Church leaders rally for Medicaid expansion

Faith leaders gathered at churches across the state Thursday in a last-gasp effort to convince legislators to restore a proposed Medicaid expansion to the $62 billion state operating budget scheduled for votes in the Ohio House and Senate on the same day.

Pastors from the local region met at New Vision United Methodist Church in Cincinnati to promote the statewide expansion of the federal-state program for the poor and disabled that would add about 275,000 newly eligible Ohioans.

The rally was organized by Universal Health Care Action Network of Ohio, which, in addition to Cincinnati, coordinated church rallies in Columbus, Cleveland and other parts of the state.

Ohio Democrats on Thursday initiated a last-ditch effort to push Medicaid expansion through the General Assembly before lawmakers leave for summer break. They say Gov. John Kasich could call a special session for the House to vote as soon as Saturday.

Unless a special session is scheduled, the legislature is not expected to reconvene until after Labor Day. Kasich spokesman Rob Nichols said the governor won’t call a special session for Saturday, but didn’t explicitly rule it out beyond that.

Ironically, the rallies came on the heels of Kasich’s recent comments chastising Republican opponents of Medicaid expansion for betraying their conservative, Christian values.

In an interview with a Reuters’ reporter, Kasich said he told one Ohio lawmaker last week: “When you die and get to the meeting with St. Peter, he’s probably not going to ask you much about what you did about keeping government small, but he’s going to ask you what you did for the poor. You’d better have a good answer.”

Jermaine Armour, a Springfield Township resident and pastor at Saint Mark AME Zion Church, applauded the governor’s approach even if his comments about faith were tinged with political rhetoric.

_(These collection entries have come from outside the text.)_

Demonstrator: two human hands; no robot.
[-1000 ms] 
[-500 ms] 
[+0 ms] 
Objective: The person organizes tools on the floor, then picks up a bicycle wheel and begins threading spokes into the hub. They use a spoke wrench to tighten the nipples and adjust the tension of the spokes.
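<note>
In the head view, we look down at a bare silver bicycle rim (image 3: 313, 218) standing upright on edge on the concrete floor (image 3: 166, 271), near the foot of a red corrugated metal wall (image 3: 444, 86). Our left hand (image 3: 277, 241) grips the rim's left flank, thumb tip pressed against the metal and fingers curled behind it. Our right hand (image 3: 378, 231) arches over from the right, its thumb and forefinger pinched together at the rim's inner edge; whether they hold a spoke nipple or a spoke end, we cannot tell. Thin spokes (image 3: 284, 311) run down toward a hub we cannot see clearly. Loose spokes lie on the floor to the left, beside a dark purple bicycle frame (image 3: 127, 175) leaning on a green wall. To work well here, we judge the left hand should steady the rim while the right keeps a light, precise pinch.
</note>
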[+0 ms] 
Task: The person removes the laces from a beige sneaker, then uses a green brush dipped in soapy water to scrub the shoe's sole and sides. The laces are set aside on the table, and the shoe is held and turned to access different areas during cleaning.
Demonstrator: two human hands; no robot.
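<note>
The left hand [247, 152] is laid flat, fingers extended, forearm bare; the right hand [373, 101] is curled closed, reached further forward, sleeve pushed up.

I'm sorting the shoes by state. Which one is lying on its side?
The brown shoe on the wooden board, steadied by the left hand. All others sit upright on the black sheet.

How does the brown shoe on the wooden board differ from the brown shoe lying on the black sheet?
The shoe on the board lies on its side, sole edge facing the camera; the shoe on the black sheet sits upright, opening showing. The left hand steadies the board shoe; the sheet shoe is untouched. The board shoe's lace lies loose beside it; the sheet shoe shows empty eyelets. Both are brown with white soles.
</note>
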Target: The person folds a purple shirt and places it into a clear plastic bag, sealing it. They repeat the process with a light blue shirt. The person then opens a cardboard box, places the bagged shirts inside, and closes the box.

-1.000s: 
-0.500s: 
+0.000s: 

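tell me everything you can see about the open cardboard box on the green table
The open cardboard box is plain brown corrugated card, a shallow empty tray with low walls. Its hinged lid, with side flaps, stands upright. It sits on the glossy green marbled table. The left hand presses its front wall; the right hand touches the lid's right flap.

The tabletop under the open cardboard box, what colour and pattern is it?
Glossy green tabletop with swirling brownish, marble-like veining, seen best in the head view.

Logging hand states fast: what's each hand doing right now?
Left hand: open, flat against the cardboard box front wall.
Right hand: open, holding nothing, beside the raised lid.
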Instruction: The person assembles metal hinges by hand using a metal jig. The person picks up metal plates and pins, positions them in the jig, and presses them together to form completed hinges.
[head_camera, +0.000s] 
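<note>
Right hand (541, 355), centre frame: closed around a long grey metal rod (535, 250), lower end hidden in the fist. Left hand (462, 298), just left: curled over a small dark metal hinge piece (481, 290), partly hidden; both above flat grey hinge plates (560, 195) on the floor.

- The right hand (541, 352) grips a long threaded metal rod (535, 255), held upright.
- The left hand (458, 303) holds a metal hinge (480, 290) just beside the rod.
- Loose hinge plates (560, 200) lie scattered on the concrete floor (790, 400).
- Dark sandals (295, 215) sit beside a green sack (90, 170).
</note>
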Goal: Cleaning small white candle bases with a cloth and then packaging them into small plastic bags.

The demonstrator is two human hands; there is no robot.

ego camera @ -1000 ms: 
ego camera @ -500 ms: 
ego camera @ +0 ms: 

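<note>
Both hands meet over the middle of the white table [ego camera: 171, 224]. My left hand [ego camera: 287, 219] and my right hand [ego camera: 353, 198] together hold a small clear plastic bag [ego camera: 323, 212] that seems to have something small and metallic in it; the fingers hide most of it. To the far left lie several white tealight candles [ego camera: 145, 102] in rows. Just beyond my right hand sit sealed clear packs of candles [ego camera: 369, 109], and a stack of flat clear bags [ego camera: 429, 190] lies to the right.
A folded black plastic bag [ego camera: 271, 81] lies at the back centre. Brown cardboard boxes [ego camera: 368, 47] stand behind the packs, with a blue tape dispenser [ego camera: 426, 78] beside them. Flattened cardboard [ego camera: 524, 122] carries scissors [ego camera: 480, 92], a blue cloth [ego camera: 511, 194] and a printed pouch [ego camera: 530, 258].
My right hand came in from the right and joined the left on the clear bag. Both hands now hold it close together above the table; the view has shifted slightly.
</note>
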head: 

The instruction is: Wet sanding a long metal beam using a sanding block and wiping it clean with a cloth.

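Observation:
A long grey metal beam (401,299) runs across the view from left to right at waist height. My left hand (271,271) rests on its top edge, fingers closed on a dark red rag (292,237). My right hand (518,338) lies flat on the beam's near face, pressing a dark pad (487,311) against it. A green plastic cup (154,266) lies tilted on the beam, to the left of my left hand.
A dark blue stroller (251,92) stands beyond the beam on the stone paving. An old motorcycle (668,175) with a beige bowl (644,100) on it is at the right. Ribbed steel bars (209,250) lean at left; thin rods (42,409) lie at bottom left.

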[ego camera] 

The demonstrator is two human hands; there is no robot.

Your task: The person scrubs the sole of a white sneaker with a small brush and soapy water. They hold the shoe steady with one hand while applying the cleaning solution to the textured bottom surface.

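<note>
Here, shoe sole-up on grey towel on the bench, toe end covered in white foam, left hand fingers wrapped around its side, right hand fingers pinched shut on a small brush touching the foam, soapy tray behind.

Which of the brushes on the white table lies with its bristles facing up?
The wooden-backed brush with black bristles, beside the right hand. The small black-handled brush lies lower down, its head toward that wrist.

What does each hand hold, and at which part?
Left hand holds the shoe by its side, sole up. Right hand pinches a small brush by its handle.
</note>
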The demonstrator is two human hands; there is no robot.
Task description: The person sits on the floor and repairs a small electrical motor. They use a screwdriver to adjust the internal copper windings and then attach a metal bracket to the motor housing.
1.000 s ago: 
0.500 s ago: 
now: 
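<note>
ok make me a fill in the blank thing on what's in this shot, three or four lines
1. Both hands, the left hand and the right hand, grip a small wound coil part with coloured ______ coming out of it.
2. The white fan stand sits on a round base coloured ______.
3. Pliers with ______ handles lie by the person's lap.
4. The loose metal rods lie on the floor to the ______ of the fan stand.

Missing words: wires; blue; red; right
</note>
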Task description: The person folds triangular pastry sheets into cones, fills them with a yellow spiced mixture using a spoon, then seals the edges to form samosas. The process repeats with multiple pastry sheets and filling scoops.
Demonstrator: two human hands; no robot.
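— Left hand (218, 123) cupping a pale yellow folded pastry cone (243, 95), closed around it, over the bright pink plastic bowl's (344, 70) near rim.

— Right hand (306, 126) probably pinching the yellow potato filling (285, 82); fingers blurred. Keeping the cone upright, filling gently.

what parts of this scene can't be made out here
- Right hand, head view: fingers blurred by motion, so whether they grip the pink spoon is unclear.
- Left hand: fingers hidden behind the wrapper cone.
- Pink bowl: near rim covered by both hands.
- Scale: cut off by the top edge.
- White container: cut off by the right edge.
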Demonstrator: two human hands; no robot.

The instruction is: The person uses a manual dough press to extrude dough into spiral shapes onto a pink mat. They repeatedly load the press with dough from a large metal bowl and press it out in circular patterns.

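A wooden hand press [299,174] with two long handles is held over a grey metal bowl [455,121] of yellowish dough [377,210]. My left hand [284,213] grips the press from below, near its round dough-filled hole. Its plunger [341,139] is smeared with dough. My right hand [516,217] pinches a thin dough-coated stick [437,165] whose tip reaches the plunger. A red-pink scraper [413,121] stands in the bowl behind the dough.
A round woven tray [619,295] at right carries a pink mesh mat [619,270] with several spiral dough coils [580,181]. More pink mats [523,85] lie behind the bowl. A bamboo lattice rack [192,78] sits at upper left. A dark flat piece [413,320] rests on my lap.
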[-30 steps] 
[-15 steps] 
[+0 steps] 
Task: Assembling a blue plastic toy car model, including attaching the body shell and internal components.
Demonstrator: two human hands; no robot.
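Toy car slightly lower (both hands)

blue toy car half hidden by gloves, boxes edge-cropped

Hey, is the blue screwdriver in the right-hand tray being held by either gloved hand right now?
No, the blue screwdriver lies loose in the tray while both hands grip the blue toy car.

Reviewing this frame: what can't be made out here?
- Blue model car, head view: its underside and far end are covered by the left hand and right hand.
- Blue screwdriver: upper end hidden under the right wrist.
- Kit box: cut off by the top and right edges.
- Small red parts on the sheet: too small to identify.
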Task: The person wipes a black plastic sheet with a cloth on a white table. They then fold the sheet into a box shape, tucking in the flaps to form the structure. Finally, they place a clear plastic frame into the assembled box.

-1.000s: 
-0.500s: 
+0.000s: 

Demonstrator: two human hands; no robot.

“In politics, it seems like there is always an angle,” Armour said. “But we as believers, we welcome Gov. Kasich to join us in trying to appeal to the greater good in the hearts of people.”

Armour said expanding Medicaid as first proposed under the Affordable Care Act would benefit many of his parishioners because it would extend coverage to anyone earning up to 138 percent of poverty, regardless of their household makeup. Ohio, like most states, does not extend Medicaid coverage to adults unless they have children or are disabled.

But the Republican-led legislature nixed Medicaid expansion from Kasich’s budget, arguing the federal government can’t guarantee it will live up to its promise to fully fund the expansion for the first three years, and, even if it did, the expansion would add billions of dollars to the federal deficit.

Church leaders counter that the moral imperative to provide health care for as many Ohioans as possible outweighs the political and financial risk.

“It’s everyone’s responsibility to be an advocate for those who are less fortunate,” said Rick Nance, senior pastor at New Vision. “When you live life from that perspective — politically or not — we know that at the end of the day, we still have needs we have not yet met in our community.”

Staff writer Andrew J. Tobias contributed to this report.